The company shared more details about the grading process as well.
"Before we suspended grading, our process involved reviewing a small sample of audio from Siri requests — less than 0.2 percent — and their computer-generated transcripts, to measure how well Siri was responding and to improve its reliability," wrote Apple. "For example, did the user intend to wake Siri? Did Siri hear the request accurately? And did Siri respond appropriately to the request?"
Apple says that its internal review has resulted in a few changes.
- Users will be able to opt in to help Siri improve by learning from the audio samples of their requests. Those who choose to participate will be able to opt out at any time.
- Apple will no longer retain audio recordings of Siri interactions, and will continue to use computer-generated transcripts to help Siri improve.
- When customers opt in, only Apple employees will be allowed to listen to audio samples of the Siri interactions.
- Apple will also "work to delete" any recording which is determined to be an inadvertent trigger of Siri.
On July 28, a "whistleblower" who was allegedly a contractor for Apple, detailed a program that used voice recordings to improve the responses from Apple's voice assistant. The report said that a small team of contractors working for Apple, were tasked with determining if the Siri activation was accidental or on purpose, if it was a query within the range of Siri's capabilities, and whether Siri acted properly.
The main thrust of the report claims that Apple does not explicitly disclose to consumers that recordings are passed along to contractors — but Apple does tell users that some queries are manually reviewed, and has since the release of the service. Despite the information having been public-facing for at least six iterations of iOS, the "whistleblower" advised that they were concerned over the lack of disclosure, especially considering the contents of some recordings containing "extremely sensitive personal information."
The nature of the information, sometimes unintentional and not part of the query, is wide-ranging, the whistleblower said.

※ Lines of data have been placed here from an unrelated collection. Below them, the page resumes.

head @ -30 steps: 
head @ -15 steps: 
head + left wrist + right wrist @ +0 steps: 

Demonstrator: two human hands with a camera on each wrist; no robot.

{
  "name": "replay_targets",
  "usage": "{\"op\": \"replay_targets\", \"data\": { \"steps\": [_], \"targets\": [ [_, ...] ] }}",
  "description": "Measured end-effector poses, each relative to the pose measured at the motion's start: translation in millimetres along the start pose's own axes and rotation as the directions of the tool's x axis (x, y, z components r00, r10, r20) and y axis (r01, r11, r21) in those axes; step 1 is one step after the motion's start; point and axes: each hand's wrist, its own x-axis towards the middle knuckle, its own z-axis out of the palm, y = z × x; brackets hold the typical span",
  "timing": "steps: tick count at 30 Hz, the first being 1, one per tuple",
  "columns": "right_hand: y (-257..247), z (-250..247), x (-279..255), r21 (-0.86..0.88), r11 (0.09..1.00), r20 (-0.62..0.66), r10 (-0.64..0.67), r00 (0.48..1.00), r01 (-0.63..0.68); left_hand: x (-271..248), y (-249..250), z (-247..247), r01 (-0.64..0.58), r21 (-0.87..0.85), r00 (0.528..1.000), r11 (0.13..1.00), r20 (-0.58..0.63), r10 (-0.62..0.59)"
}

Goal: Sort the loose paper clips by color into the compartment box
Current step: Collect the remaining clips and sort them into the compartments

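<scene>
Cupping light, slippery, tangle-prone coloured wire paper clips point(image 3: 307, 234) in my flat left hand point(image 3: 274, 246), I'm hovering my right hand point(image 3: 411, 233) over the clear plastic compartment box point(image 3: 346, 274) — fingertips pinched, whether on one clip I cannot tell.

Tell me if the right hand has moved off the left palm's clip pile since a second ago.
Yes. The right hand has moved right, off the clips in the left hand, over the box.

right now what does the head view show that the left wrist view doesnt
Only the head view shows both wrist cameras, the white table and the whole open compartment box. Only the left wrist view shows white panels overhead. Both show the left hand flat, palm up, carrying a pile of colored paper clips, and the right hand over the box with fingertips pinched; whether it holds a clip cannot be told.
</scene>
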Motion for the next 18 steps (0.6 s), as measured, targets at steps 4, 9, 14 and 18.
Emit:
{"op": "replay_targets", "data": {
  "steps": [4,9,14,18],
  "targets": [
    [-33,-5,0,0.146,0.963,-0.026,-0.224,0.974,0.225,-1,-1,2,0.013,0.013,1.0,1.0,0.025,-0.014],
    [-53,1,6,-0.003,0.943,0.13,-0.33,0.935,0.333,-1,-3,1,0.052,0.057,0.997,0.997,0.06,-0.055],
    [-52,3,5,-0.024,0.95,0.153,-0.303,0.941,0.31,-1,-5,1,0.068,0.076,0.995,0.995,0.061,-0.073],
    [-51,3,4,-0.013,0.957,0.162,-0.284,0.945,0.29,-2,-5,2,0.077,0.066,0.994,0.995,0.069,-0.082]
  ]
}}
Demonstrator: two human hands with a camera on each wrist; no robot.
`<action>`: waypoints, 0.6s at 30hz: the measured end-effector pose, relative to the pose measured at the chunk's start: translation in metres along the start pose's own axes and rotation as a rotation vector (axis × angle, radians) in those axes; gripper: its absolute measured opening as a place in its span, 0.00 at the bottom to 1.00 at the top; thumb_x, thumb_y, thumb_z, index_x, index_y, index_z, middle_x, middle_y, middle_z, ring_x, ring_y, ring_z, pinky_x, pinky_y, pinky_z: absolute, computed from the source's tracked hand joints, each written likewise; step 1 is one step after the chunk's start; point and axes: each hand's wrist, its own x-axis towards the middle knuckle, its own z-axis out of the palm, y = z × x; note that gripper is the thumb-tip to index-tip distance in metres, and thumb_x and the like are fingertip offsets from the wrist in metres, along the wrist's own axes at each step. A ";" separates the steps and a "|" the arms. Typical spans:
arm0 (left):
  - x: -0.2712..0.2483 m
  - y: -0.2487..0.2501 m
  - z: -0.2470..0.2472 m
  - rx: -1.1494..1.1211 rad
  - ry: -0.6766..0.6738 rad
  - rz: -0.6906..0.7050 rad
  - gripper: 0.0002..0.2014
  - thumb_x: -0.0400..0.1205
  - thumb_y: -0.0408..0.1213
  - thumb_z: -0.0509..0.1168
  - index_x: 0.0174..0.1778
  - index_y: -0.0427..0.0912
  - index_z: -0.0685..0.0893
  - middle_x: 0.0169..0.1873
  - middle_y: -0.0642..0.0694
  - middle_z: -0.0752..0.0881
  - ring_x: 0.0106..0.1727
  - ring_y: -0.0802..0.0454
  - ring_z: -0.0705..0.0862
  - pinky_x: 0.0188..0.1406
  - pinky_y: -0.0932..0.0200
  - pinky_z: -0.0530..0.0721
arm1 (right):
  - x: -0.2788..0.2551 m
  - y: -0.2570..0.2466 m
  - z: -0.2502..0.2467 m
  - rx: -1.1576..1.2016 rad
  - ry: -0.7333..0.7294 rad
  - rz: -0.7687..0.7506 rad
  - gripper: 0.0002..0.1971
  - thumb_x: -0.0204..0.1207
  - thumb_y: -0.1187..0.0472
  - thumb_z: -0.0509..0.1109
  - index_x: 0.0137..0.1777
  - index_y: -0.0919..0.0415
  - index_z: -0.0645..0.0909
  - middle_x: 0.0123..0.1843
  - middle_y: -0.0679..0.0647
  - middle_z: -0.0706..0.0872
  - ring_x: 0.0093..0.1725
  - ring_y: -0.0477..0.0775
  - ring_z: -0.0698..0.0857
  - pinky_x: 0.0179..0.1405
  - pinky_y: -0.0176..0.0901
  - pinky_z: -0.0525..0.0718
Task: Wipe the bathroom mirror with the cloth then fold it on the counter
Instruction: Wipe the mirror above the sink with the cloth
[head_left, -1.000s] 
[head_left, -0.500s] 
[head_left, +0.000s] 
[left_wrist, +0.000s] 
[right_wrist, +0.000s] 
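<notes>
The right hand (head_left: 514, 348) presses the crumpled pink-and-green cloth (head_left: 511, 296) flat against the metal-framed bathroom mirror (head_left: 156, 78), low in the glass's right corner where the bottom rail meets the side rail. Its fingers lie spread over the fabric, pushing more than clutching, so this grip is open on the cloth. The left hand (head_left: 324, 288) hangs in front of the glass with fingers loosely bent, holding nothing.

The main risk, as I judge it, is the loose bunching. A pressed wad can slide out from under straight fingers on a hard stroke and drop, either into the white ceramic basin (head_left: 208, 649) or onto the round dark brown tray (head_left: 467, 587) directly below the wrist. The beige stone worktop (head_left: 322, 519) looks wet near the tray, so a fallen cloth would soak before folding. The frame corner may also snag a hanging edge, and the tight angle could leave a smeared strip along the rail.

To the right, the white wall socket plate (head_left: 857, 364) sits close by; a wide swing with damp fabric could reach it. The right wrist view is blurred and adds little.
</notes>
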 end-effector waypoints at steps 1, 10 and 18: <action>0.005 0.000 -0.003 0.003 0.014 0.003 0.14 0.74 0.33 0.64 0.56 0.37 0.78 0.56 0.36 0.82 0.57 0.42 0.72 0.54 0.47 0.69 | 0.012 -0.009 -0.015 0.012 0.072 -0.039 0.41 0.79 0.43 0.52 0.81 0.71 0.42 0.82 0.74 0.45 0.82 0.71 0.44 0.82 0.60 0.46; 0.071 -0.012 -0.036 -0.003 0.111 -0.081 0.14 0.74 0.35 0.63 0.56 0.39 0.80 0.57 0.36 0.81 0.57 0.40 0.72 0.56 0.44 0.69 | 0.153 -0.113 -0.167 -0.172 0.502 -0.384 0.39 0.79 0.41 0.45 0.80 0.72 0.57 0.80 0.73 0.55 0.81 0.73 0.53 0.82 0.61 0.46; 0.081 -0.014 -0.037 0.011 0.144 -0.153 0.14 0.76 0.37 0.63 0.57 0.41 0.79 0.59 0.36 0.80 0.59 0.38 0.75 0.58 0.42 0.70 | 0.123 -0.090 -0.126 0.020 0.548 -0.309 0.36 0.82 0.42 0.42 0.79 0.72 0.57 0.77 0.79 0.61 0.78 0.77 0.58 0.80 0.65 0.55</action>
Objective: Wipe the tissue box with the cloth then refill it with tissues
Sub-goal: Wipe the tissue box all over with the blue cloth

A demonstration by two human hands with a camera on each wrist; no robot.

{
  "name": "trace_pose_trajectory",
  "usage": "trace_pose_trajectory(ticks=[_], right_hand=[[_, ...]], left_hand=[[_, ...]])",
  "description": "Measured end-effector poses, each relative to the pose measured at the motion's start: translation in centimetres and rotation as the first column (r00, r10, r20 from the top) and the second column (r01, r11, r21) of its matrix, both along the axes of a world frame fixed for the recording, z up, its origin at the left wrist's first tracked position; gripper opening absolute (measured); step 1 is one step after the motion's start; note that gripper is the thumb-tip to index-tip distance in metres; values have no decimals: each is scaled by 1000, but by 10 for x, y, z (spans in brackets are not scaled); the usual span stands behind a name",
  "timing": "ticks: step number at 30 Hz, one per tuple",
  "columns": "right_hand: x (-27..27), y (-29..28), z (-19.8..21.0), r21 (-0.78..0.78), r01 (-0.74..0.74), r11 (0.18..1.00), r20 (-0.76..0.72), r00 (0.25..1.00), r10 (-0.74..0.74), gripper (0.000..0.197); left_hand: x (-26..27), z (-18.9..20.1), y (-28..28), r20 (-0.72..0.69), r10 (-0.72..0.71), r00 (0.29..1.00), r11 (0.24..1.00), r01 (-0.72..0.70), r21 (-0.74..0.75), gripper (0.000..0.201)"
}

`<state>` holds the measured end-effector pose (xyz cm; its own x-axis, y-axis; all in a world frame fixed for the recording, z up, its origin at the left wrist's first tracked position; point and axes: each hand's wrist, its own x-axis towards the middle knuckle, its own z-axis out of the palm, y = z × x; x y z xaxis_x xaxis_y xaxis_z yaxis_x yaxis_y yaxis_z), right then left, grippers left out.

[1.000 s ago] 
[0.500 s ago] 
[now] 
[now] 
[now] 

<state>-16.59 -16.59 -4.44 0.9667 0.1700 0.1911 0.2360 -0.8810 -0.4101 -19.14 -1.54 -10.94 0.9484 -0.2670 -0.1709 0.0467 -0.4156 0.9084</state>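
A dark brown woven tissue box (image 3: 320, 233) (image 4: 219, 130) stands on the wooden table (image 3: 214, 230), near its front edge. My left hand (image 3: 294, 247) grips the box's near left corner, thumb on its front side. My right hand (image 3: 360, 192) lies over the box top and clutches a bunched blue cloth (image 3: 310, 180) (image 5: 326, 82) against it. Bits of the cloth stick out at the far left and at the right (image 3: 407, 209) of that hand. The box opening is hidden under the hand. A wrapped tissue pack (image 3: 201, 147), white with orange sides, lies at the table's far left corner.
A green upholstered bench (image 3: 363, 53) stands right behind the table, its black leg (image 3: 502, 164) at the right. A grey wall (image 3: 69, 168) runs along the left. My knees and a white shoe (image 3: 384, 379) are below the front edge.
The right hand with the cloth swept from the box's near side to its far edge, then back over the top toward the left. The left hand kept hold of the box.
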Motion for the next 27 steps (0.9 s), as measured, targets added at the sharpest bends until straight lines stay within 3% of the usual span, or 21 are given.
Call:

"You can definitely hear a doctor and patient, talking about the medical history of the patient," said the source. "Or you'd hear someone, maybe with car engine background noise - you can't say definitely, but it's a drug deal. You can definitely hearing it happening," they advised.
The whistleblower went on to state there are many recordings "featuring private discussions between doctors and patients, business deals, seemingly criminal dealings, sexual encounters and so on. These recordings are accompanied by user data showing location, contact details, and app data."
Allegedly, there wasn't a procedure in place to deal with sensitive recordings, with the whistleblower stepping forward over the suggestion the data could be easily misused.
Wednesday's discussion by Apple also reminds users that as much as possible is done on the device, Siri uses as little data as possible to deliver an accurate result, and contents of Siri queries are not returned to Apple.
Furthermore, even before the announced changes, Apple's Siri used a random identifier — a long string of letters and numbers associated with a single device — to keep track of data while it's being processed, rather than tying it to your identity through your Apple ID or phone number — a process that we believe is unique among the digital assistants in use today. For further protection, after six months, the device's data is disassociated from the random identifier.
Apple has also published a support page with frequently asked questions about Siri privacy and grading.